If your application code has a ton of dependencies, the direct injection/low magic style favored by Go can get kind of boilerplate-y. I'm not going to comment on which style is better.




.NET's DI has constructor injection so I suppose this is similar; you just write your constructor saying "I need an `IDataProvider`" and it can come from DI or direct.

Question I have for Go though. Without DI, what is the idiomatic way of supplying one of n implementations? An if-else block? Like if I had 5 possible implementations (AzureBlobStore, AwsBlobStore, GcpBlobStore, CFBlobStore, FSBlobStore) and I need to supply 10 dependent services with access to `IBlobStore` what would that code look like?

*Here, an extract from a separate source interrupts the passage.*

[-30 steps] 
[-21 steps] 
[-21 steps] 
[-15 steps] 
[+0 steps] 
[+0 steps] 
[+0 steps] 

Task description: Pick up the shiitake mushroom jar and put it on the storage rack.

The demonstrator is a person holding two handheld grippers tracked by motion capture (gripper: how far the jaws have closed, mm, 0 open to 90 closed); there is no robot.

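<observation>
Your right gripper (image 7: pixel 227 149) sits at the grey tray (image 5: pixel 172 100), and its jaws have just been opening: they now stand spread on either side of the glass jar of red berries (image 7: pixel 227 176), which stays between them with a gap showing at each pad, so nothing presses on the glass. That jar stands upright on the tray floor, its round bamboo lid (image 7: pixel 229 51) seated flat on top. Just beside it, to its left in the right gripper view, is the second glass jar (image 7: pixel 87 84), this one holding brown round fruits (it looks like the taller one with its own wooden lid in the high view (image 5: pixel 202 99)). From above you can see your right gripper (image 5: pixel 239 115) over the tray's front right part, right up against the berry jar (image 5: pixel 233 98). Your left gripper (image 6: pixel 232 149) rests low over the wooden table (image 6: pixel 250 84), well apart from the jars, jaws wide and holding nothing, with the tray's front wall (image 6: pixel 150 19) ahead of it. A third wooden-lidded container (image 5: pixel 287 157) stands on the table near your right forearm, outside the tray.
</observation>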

In .NET, it would look like:

    // Resolve the concreteImpl in DI
    IBlobStore concreteImpl = switch (config.BlobStoreType) {
        case "Azure": new AzureBlobStore();
        case "Aws": new AwsBlobStore();
        default: new FSBlobStore();
    };

    // Register
    services.AddSingleton<IBlobStore>(concreteImpl)
    services.AddScoped<Svc1>();
    services.AddScoped<Svc2>();

    // Services just use primary constructor and receive impl
    public class Svc1(IBlobStore store) { }
    public class Svc2(IBlobStore store) { }

    // But I can also manually supply (e.g. unit testing)
    var mockBlobStore = new MockBlobStore();
    var svc2 = new Svc2(mockBlobStore);


Yeah it basically is just an if-else or switch block.

    type BlobStore interface { /* methods */ }

    // later, when initializing stuff
    var foo BlobStore
    switch {
        case isAzure:
            foo = AzureBlobStore{}
        default:
            foo = FSBlobStore{}
    }
    
    svc1 := NewSvc1(foo)

    // Constructors are just functions and are totally 
    // convention/arbitrary. If the fields are public you 
    // can instantiate the struct directly.